As the digital assets market matures beyond speculation, a new phase of global finance is emerging, one defined by interoperability, compliance, and inclusion. Speaking at Token2049 Singapore 2025, Arthur Firstov outlined how the next evolution of financial systems is closing the gap between decentralized finance (DeFi) and traditional financial institutions.
The conversation focused on a simple idea with big implications: the worlds of crypto and mainstream finance are no longer parallel universes. They are converging to build accessible, efficient, and transparent global markets for both institutional and retail participants.

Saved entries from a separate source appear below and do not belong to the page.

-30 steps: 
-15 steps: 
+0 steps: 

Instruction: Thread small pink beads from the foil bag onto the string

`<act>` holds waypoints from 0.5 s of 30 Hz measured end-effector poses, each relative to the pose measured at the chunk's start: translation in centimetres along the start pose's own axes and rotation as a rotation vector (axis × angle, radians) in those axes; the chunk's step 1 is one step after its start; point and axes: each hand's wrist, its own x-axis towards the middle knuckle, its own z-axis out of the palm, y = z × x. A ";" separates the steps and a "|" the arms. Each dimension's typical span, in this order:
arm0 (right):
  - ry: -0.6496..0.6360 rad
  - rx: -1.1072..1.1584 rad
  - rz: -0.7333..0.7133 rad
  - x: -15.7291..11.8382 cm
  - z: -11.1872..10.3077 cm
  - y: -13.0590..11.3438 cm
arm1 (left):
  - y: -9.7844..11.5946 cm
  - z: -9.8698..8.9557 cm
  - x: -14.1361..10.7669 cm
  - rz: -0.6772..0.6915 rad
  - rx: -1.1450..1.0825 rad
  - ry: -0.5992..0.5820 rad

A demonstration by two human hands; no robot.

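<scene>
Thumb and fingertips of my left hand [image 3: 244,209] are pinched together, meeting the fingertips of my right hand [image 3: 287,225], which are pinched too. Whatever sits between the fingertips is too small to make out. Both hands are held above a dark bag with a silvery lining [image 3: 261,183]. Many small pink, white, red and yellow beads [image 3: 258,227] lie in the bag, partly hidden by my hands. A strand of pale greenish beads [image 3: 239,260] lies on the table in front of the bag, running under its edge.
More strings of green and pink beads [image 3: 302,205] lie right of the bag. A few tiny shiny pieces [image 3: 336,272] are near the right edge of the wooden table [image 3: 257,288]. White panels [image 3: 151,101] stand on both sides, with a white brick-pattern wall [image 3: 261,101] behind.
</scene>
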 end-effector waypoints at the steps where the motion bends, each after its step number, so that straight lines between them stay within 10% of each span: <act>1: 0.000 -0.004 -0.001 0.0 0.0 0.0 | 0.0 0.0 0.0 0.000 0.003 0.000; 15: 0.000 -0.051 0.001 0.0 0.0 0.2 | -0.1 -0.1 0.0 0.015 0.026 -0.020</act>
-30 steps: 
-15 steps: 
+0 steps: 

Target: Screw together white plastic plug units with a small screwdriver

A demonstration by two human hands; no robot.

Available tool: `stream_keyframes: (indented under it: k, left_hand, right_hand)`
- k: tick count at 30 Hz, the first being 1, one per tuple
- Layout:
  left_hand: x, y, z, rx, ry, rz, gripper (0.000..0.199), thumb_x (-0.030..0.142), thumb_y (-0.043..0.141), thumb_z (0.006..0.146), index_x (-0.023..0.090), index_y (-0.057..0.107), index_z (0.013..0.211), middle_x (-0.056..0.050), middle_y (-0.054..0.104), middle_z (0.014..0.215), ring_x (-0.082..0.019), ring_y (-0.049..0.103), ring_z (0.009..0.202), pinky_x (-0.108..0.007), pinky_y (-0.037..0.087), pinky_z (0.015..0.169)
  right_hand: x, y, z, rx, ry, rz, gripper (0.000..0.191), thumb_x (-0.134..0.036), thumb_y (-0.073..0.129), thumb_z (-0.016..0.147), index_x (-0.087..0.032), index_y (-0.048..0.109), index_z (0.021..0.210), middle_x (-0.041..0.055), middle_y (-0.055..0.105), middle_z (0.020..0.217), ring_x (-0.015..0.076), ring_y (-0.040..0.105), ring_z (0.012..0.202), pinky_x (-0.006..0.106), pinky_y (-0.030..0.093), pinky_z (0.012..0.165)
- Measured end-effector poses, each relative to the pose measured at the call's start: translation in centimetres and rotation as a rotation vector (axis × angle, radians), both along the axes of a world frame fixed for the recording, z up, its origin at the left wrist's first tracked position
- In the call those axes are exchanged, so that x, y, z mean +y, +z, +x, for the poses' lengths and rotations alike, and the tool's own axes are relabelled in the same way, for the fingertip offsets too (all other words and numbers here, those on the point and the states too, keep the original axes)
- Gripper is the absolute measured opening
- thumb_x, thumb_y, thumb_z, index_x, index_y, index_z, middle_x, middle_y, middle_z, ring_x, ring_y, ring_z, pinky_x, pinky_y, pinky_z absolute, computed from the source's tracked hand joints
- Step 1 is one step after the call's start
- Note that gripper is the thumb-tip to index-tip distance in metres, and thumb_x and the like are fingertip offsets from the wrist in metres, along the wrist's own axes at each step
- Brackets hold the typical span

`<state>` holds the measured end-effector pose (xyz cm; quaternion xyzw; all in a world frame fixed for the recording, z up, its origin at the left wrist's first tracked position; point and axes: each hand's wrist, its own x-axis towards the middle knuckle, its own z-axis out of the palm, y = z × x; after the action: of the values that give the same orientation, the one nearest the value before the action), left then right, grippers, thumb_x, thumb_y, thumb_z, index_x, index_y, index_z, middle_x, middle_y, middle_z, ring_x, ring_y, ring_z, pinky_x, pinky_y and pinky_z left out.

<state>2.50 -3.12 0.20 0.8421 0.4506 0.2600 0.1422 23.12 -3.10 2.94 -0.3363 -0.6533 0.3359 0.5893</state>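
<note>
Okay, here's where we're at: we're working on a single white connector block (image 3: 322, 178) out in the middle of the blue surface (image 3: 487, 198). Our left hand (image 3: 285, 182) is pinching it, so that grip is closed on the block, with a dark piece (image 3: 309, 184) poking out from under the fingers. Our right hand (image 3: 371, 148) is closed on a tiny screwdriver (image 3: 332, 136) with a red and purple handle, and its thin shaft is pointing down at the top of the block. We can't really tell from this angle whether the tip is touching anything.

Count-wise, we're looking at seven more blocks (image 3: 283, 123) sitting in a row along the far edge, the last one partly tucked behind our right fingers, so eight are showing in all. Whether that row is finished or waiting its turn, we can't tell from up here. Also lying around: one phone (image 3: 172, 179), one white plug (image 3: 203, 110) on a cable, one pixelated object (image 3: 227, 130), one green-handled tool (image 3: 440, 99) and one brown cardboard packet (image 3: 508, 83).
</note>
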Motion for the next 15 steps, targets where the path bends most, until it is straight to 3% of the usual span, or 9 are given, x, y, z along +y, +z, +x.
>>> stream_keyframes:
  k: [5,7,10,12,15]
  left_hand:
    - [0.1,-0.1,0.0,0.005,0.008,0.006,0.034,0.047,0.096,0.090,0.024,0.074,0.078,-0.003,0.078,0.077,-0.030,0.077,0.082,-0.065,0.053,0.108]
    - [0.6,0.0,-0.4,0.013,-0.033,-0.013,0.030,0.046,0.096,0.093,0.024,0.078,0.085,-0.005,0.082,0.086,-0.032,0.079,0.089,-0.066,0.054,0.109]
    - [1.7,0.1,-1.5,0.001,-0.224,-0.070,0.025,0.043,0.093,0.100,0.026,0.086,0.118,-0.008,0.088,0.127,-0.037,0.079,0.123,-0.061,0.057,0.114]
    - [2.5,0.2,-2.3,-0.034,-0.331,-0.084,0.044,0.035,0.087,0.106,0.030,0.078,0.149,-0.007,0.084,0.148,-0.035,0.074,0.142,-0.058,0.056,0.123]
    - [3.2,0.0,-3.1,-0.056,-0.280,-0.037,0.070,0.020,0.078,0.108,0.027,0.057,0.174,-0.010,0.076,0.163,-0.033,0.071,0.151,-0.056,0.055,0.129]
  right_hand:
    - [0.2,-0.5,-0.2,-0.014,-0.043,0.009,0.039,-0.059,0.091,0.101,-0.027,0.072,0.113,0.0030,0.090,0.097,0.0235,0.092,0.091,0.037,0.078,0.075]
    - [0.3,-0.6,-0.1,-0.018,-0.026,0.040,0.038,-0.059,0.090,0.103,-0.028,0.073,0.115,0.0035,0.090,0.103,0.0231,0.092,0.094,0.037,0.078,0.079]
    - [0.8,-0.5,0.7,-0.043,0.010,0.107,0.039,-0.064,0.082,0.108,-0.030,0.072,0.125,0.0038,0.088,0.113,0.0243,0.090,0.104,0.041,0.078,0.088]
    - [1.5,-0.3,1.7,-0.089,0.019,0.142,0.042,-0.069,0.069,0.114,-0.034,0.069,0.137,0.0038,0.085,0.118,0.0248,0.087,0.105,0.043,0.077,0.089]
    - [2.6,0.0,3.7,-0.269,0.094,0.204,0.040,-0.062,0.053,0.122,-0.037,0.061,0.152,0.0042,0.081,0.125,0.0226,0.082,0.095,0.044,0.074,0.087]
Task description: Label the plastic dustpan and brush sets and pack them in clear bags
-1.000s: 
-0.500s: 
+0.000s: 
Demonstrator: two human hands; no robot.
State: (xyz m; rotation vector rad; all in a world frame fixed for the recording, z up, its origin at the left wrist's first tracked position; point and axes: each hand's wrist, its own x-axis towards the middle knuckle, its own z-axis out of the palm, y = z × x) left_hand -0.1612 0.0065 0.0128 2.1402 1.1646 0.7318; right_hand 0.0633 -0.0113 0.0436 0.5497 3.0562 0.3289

“Stablecoins are becoming the new fintech,” says Firstov, who believes that in the next few years, every fintech company will, in effect, be a stablecoin company.
The data supports this trajectory. Recent research shows that stablecoin transfers for payments have already reached roughly $19.4 billion year-to-date in 2025 and are on pace to surpass $1 trillion annually by 2030, just for the emerging payments use cases, not speculative trading. At the same time, McKinsey now estimates that total stablecoin transaction volume across all use cases has already topped $27 trillion a year, putting it on a potential path to overtake legacy networks before the decade is out.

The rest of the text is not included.